The Bruised Heel Healed
by Theodore Dalrymple (October 2012)
There is a baby in the world that seems never to get beyond its ninth month. It has been following me for at least forty years, but it makes its appearance only when I board a long-distance aircraft, when it is to be found in the row immediately behind or in front of me, and proceeds to scream unconsolably for what seems like an age from the moment of takeoff. All manner of paranoid thoughts then come into my mind: for example that the airline has designedly, though for reasons that I cannot fathom even in my paranoid moments, disturbed my peace and prevented me from reading by seating the baby there, very close to me. In any case, why does that wretched creature never grow up? For if there is one sound in the whole world that cannot be ignored or screened out by attention to something else it is that of a baby crying on an aircraft.
Those who patronise reptile pet shops are usually dressed and adorned in a conventionally unconventional way: tattooed, pierced and beleathered. (Leather clothes are to man what scales are to reptiles. It is no coincidence that the NKVD and Gestapo liked leather coats.)
The performance was conducted by two travelling Germans, Dieter and Uschi, the former to handle the animals, the latter to provide the commentary in good, but not native, French.
Dieter started with the giant scorpions, taken out of a Tupperware-like box. The audience gasped. With swift and practised movements, Dieter provoked the vile creatures into activity, and then brought them close to the audience for their inspection.

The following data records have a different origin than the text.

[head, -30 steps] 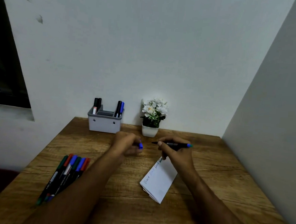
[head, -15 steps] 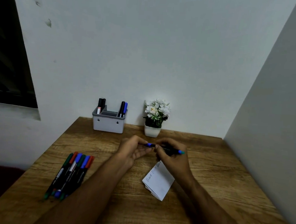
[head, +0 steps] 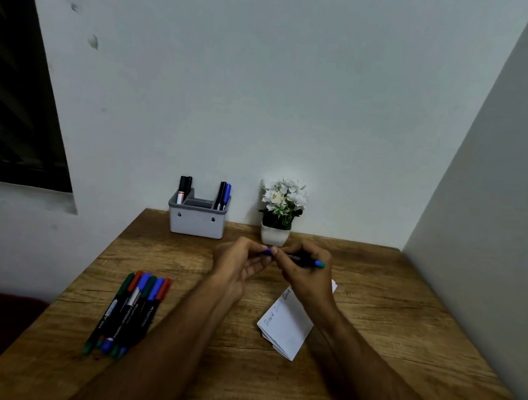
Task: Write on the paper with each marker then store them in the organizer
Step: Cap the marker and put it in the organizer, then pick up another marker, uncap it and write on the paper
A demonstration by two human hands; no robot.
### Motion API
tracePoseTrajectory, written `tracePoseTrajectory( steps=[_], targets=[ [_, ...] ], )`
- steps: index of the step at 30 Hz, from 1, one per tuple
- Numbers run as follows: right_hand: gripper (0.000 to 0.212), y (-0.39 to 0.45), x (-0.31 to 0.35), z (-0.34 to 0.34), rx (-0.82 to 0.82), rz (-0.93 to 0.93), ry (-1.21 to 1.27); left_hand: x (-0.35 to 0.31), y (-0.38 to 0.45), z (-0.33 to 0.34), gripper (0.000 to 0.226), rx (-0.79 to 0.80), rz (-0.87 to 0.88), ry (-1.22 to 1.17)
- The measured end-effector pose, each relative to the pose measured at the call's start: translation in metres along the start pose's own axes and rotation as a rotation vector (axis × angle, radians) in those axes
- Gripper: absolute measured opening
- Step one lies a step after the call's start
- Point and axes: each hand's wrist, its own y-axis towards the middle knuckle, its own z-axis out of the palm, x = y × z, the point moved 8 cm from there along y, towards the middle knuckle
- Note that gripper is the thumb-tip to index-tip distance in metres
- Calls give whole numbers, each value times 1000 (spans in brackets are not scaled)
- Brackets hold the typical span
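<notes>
Your left hand [head: 239,262] has closed in and pressed the blue cap [head: 268,251] back onto the black-barrelled marker [head: 302,260], which your right hand [head: 306,273] clamps above the folded white paper [head: 285,326]. Judged: writing with this one is done; storage follows. The grey plastic organizer [head: 197,218] stands near, path unobstructed. Six loose markers [head: 130,309] lie close to the wooden bench's [head: 388,318] left edge.
</notes>
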Motion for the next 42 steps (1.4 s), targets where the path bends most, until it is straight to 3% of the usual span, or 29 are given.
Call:
tracePoseTrajectory(
  steps=[3,7,12,16,23,28,34,39,42],
  targets=[
    [13,-2,1,17,104,22,42,-24,3,-7,15,-20,141,53],
    [36,-5,2,37,253,69,1,-68,11,-25,24,-113,367,191],
    [27,24,-1,64,232,89,-144,-96,14,-23,31,-34,544,383],
    [18,56,-4,91,202,78,-272,-115,27,-24,27,-62,655,544],
    [11,123,-3,119,43,12,-280,-165,47,-11,18,-63,835,810],
    [14,149,-2,139,-10,-30,-364,-191,80,-8,18,-117,855,870],
    [11,150,-34,154,73,77,-530,-170,110,-20,18,-152,776,979],
    [33,151,-48,151,62,109,-624,-164,116,-30,19,-214,728,1006],
    [12,147,-45,149,60,88,-635,-164,112,-31,17,-217,752,1011]
  ],
)
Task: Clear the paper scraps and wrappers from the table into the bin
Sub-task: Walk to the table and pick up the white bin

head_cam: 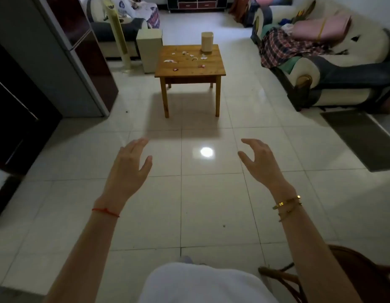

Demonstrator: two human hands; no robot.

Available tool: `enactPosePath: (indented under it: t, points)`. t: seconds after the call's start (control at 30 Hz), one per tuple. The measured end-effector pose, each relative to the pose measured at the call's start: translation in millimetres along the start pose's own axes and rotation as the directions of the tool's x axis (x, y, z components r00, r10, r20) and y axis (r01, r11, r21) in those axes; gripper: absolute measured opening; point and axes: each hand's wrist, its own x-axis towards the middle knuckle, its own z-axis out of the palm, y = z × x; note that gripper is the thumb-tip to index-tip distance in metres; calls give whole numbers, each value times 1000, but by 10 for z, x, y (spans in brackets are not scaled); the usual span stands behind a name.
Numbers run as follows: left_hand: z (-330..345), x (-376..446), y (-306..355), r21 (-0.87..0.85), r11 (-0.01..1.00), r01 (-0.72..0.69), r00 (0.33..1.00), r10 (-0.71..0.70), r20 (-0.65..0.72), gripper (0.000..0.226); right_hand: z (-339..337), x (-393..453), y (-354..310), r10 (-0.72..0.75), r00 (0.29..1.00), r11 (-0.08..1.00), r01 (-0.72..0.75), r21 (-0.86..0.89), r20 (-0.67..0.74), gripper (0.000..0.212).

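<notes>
A small wooden table (pixel 213 68) stands in the middle of the room, well ahead of me. Several paper scraps and wrappers (pixel 171 61) lie scattered over its top. A beige cylindrical bin (pixel 207 42) stands on the table's far right corner. My left hand (pixel 128 169) and my right hand (pixel 260 162) are both held out over the tiled floor, far short of the table. Their fingers are spread and neither hand holds anything.
A fridge (pixel 65 51) stands at the left, a sofa (pixel 334 68) piled with clothes at the right. A cream box (pixel 149 49) and a tall fan (pixel 119 33) stand left of the table. A dark mat (pixel 362 138) lies at right; a wicker chair (pixel 351 274) is beside me.
</notes>
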Motion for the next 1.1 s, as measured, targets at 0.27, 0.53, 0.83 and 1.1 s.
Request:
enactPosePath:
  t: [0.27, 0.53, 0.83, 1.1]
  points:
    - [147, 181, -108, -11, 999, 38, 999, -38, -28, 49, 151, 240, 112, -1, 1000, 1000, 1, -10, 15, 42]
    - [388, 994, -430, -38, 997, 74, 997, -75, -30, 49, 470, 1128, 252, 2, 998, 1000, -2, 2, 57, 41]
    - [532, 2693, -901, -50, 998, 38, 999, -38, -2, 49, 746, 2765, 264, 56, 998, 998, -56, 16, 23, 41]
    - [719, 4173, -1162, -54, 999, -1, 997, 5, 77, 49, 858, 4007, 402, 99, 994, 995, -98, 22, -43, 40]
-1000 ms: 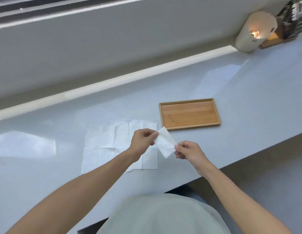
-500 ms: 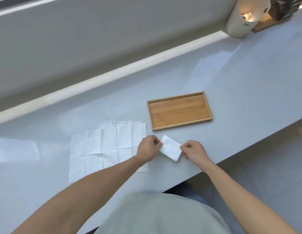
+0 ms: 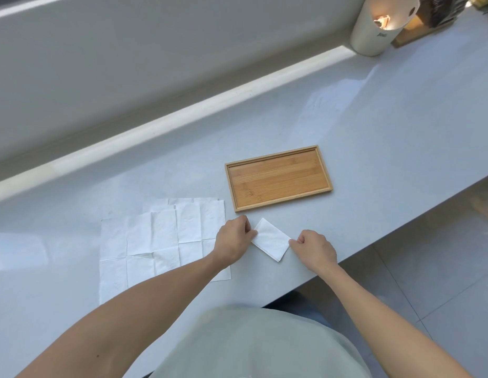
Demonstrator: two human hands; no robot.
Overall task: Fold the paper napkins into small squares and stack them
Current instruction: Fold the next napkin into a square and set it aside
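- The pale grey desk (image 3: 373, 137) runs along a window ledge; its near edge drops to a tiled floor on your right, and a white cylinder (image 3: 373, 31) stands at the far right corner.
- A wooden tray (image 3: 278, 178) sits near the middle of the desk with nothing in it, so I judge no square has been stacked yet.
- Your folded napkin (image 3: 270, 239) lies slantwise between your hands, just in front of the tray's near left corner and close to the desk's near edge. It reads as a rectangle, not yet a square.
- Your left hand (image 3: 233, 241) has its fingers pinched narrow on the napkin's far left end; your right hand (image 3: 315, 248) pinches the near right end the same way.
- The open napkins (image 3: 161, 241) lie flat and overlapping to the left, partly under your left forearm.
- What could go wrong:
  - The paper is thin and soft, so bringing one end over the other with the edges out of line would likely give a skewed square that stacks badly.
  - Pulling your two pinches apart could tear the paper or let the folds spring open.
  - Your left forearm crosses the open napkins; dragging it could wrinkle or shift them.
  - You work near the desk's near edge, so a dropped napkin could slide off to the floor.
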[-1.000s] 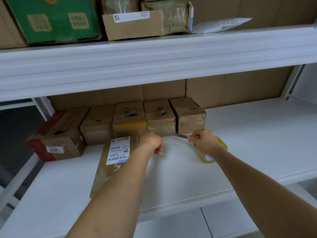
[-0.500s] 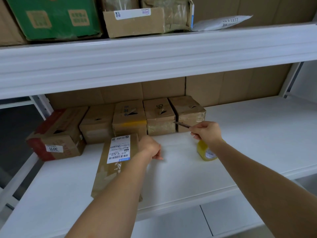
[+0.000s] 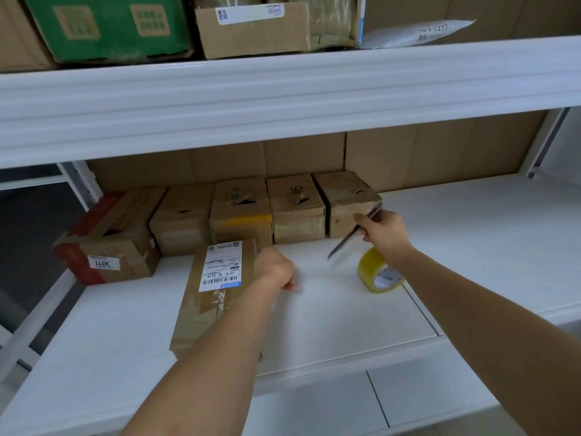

Next came the giant spider. I was at this point strongly reminded of a film I once saw high on the Bolivian altiplano, in the Teatro municipal of Uyuni, called The Invasion of the Giant Spiders, in which the eggs of vast spiders fell to earth from outer space to hatch and take over the world. The only thing that stood between the giant spiders and world domination was the US Air Force, and the audience cheered the spiders on to victory which, however, was not in the end theirs, though it very nearly was.
The show ended with the exhibition of a caiman, a crocodilian only a yard long, but nevertheless when seen up this close a formidable beast. Uschi told us that the caiman was intelligent, though added that this was only by comparison with snakes. Dieter allowed the caiman to walk in our direction, pulling it back when it was almost within lunging distance of those tasty morsels, our legs.
There were many questions that I should much have liked to ask Dieter and Uschi after the show. How did they embark upon this strange life, how long had they kept it up, and did they now do it because they liked and enjoyed it still, or were they trapped into continuing it because they could do, like Luther, no other? Did it bore them to repeat the same performance over and again in out of the way places, before small audiences of utter provincials? (Uschi gave no hint of boredom, quite the reverse, but I suppose a professional can hide or disguise his or her boredom.) I did not approach them to ask, being too shy.
Dieter and Uschi were fine people, despite their probable membership of a subculture that I do not in other circumstances much admire, for they brought to the faces of the children expressions of happy wonderment in a world in which premature disenchantment is so often taken as evidence of maturity and sophistication. If only there were more Dieters and Uschis! The world would not be tidier, but it would be more enchanting.